** Opening Provided information block **

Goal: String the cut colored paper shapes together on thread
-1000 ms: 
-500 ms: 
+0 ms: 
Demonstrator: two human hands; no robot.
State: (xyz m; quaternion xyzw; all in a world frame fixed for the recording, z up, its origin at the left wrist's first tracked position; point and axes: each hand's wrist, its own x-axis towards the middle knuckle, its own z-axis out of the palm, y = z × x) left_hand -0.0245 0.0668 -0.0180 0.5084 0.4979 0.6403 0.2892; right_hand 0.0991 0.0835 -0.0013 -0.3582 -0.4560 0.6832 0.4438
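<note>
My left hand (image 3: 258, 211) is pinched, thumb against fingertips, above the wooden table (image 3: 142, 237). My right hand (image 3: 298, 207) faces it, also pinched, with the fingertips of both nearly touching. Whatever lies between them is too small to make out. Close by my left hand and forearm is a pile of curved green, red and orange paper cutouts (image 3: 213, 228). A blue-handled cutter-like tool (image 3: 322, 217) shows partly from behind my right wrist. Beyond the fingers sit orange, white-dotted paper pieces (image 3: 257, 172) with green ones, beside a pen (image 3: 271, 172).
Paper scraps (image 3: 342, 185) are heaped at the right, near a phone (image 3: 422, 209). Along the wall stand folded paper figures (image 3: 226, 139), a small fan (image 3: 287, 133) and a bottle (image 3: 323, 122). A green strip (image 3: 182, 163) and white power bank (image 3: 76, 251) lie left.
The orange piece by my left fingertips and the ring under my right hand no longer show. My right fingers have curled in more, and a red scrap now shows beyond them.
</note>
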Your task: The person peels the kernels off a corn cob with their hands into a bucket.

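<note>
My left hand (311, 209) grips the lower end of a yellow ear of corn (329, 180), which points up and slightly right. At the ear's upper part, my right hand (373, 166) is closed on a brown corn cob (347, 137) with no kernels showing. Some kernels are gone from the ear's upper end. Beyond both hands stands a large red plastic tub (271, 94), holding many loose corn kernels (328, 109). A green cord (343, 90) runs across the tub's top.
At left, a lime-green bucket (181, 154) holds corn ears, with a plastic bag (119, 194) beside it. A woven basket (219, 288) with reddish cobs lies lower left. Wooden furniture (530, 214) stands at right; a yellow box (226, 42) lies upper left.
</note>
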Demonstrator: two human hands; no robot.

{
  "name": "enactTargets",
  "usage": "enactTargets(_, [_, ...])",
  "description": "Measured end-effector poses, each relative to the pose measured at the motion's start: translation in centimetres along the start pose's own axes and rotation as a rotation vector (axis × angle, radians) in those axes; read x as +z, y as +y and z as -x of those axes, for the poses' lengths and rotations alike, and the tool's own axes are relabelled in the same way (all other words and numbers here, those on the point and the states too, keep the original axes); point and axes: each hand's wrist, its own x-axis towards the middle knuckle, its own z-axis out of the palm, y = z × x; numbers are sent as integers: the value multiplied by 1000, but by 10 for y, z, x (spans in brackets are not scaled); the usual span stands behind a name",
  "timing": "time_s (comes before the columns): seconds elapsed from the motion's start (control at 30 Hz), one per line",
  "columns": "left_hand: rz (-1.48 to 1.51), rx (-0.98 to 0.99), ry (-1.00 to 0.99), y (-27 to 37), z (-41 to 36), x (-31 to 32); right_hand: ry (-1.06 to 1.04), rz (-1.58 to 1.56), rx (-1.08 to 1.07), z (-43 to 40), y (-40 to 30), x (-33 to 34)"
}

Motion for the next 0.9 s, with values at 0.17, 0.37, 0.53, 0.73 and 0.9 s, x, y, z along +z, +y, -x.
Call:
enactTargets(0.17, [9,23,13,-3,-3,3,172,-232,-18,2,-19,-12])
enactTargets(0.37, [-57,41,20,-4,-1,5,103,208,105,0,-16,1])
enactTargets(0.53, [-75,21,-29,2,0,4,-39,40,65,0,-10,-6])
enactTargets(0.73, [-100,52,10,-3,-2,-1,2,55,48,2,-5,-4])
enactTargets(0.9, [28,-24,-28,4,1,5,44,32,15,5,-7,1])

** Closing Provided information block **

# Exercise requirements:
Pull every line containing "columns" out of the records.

# Solution for this problem:
  "timing": "time_s (comes before the columns): seconds elapsed from the motion's start (control at 30 Hz), one per line",
  "columns": "left_hand: rz (-1.48 to 1.51), rx (-0.98 to 0.99), ry (-1.00 to 0.99), y (-27 to 37), z (-41 to 36), x (-31 to 32); right_hand: ry (-1.06 to 1.04), rz (-1.58 to 1.56), rx (-1.08 to 1.07), z (-43 to 40), y (-40 to 30), x (-33 to 34)"

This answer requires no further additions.